### The problem:
Scan the listing below for the word "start", then copy each line that has it.

....

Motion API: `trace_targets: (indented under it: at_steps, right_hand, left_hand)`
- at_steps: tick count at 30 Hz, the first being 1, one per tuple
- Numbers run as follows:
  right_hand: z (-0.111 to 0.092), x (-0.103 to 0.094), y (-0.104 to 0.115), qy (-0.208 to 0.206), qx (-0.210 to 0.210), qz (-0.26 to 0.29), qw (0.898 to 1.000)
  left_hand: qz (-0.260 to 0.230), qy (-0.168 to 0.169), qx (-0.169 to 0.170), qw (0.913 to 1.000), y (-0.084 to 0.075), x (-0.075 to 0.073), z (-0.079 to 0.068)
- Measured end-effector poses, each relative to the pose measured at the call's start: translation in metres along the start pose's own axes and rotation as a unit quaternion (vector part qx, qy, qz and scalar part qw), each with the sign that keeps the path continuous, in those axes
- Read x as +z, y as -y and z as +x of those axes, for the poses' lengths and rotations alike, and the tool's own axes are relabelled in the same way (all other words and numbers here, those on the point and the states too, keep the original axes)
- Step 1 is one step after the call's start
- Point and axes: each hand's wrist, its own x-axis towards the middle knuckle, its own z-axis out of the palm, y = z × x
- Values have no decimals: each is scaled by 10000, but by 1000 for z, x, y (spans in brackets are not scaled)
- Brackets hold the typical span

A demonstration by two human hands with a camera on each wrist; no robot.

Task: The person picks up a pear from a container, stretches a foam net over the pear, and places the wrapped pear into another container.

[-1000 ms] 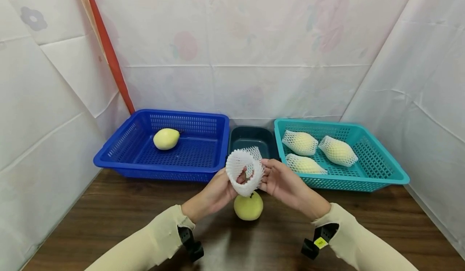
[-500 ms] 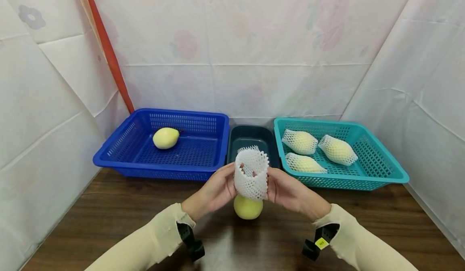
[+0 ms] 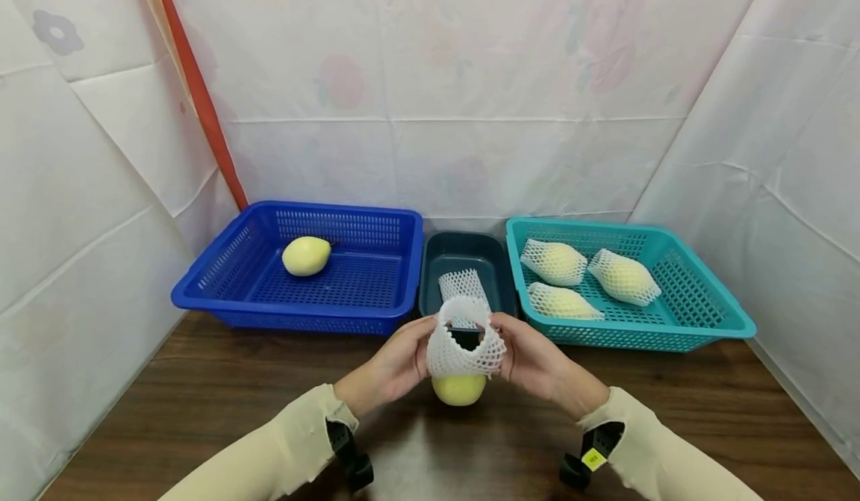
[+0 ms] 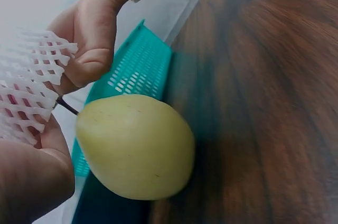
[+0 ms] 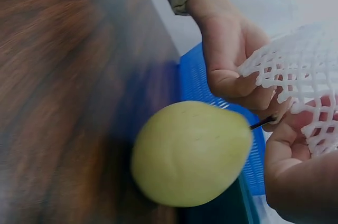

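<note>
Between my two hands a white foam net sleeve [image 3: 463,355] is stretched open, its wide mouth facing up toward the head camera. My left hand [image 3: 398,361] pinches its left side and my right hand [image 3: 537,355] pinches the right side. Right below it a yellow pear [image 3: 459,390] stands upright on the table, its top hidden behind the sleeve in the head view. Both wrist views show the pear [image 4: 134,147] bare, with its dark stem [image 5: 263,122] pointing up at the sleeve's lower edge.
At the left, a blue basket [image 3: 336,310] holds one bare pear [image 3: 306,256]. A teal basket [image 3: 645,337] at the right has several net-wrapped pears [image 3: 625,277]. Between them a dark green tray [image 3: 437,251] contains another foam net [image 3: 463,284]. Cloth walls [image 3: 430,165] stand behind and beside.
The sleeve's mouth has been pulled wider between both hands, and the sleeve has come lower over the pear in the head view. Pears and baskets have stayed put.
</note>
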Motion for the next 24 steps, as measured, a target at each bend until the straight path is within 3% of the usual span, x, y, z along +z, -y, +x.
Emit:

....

### Task output:
- Measured end-effector poses, each relative to the pose measured at the call's start: translation in metres along the start pose's own axes and rotation as a unit quaternion (vector part qx, qy, qz and scalar part qw), each with the sign that keeps the path continuous, in those axes
- Step 1 is one step after the call's start

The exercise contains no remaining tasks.